Drawing

NetworkX provides basic functionality for visualizing graphs, but its main goal is to enable graph analysis rather than perform graph visualization. In the future, graph visualization functionality may be removed from NetworkX or only available as an add-on package.

Proper graph visualization is hard, and we highly recommend that people visualize their graphs with tools dedicated to that task. Notable examples of dedicated and fully-featured graph visualization tools are Cytoscape, Gephi, Graphviz and, for LaTeX typesetting, PGF/TikZ. To use these and other such tools, you should export your NetworkX graph into a format that can be read by those tools. For example, Cytoscape can read the GraphML format, and so, networkx.write_graphml(G) might be an appropriate choice.

Matplotlib

Matplotlib

Draw networks with matplotlib.

See also

matplotlib
http://matplotlib.org/
pygraphviz
http://pygraphviz.github.io/
draw(G[, pos, ax]) Draw the graph G with Matplotlib.
draw_networkx(G[, pos, arrows, with_labels]) Draw the graph G using Matplotlib.
draw_networkx_nodes(G, pos[, nodelist, …]) Draw the nodes of the graph G.
draw_networkx_edges(G, pos[, edgelist, …]) Draw the edges of the graph G.
draw_networkx_labels(G, pos[, labels, …]) Draw node labels on the graph G.
draw_networkx_edge_labels(G, pos[, …]) Draw edge labels.
draw_circular(G, **kwargs) Draw the graph G with a circular layout.
draw_kamada_kawai(G, **kwargs) Draw the graph G with a Kamada-Kawai force-directed layout.
draw_random(G, **kwargs) Draw the graph G with a random layout.
draw_spectral(G, **kwargs) Draw the graph G with a spectral layout.
draw_spring(G, **kwargs) Draw the graph G with a spring layout.
draw_shell(G, **kwargs) Draw networkx graph with shell layout.

Graphviz AGraph (dot)

Graphviz AGraph

Interface to pygraphviz AGraph class.

Examples

>>> G = nx.complete_graph(5)
>>> A = nx.nx_agraph.to_agraph(G)
>>> H = nx.nx_agraph.from_agraph(A)

See also

Pygraphviz
http://pygraphviz.github.io/
from_agraph(A[, create_using]) Return a NetworkX Graph or DiGraph from a PyGraphviz graph.
to_agraph(N) Return a pygraphviz graph from a NetworkX graph N.
write_dot(G, path) Write NetworkX graph G to Graphviz dot format on path.
read_dot(path) Return a NetworkX graph from a dot file on path.
graphviz_layout(G[, prog, root, args]) Create node positions for G using Graphviz.
pygraphviz_layout(G[, prog, root, args]) Create node positions for G using Graphviz.

Graphviz with pydot

Pydot

Import and export NetworkX graphs in Graphviz dot format using pydot.

Either this module or nx_agraph can be used to interface with graphviz.

from_pydot(P) Return a NetworkX graph from a Pydot graph.
to_pydot(N) Return a pydot graph from a NetworkX graph N.
write_dot(G, path) Write NetworkX graph G to Graphviz dot format on path.
read_dot(path) Return a NetworkX MultiGraph or MultiDiGraph from the dot file with the passed path.
graphviz_layout(G[, prog, root]) Create node positions using Pydot and Graphviz.
pydot_layout(G[, prog, root]) Create node positions using pydot and Graphviz.

Graph Layout

Layout

Node positioning algorithms for graph drawing.

For random_layout() the possible resulting shape is a square of side [0, scale] (default: [0, 1]) Changing center shifts the layout by that amount.

For the other layout routines, the extent is [center - scale, center + scale] (default: [-1, 1]).

Warning: Most layout routines have only been tested in 2-dimensions.

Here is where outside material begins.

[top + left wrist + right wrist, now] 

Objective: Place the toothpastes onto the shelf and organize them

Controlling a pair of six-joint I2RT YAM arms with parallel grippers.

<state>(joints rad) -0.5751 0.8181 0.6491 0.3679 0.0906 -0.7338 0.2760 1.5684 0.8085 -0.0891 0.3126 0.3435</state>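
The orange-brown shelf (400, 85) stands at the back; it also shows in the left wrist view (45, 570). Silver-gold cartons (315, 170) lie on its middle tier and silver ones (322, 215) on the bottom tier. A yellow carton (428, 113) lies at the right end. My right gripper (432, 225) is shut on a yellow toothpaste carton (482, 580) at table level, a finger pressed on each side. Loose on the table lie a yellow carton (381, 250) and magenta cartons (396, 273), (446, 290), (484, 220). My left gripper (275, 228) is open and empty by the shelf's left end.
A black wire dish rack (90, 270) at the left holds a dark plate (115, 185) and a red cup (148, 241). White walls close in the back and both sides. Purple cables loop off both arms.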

circular_layout(G[, scale, center, dim]) Position nodes on a circle.
kamada_kawai_layout(G[, dist, pos, weight, …]) Position nodes using Kamada-Kawai path-length cost-function.
random_layout(G[, center, dim, random_state]) Position nodes uniformly at random in the unit square.
rescale_layout(pos[, scale]) Return scaled position array to (-scale, scale) in all axes.
shell_layout(G[, nlist, scale, center, dim]) Position nodes in concentric circles.
spring_layout(G[, k, pos, fixed, …]) Position nodes using Fruchterman-Reingold force-directed algorithm.
spectral_layout(G[, weight, scale, center, dim]) Position nodes using the eigenvectors of the graph Laplacian.